Exercise instructions –
The copy must hold every line from the one with "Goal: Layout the" through the end of the listing, word for word, and must hold no pictures.

Material provided –
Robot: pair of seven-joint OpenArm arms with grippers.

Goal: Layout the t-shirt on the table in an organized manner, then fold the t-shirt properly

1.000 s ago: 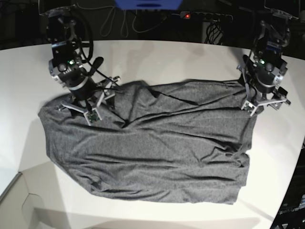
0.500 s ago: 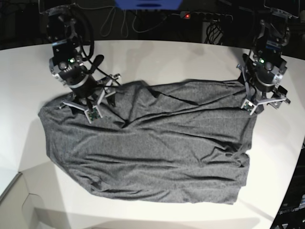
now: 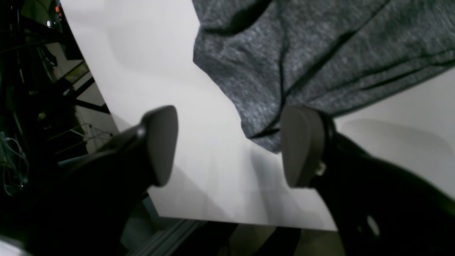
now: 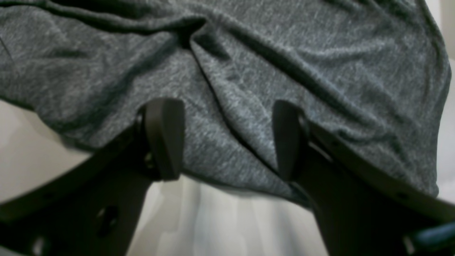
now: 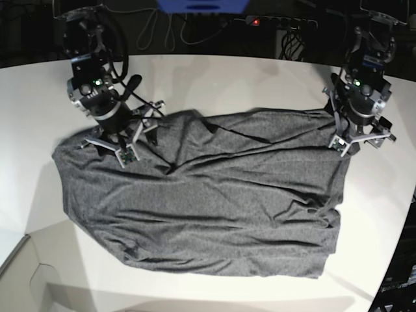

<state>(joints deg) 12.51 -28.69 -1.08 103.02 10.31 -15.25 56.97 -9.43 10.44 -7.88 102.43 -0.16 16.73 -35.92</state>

Answer to this exercise –
Goal: Layout the t-shirt on the table in an organized manner, then fold the t-shirt properly

1.000 s ago: 
0.500 s ago: 
now: 
now: 
now: 

<state>(joints deg) 12.51 -28.69 -1.08 103.02 10.31 -15.25 56.97 -9.43 10.44 -7.88 102.43 -0.16 16.73 -35.92</state>

This output contains the complete answer.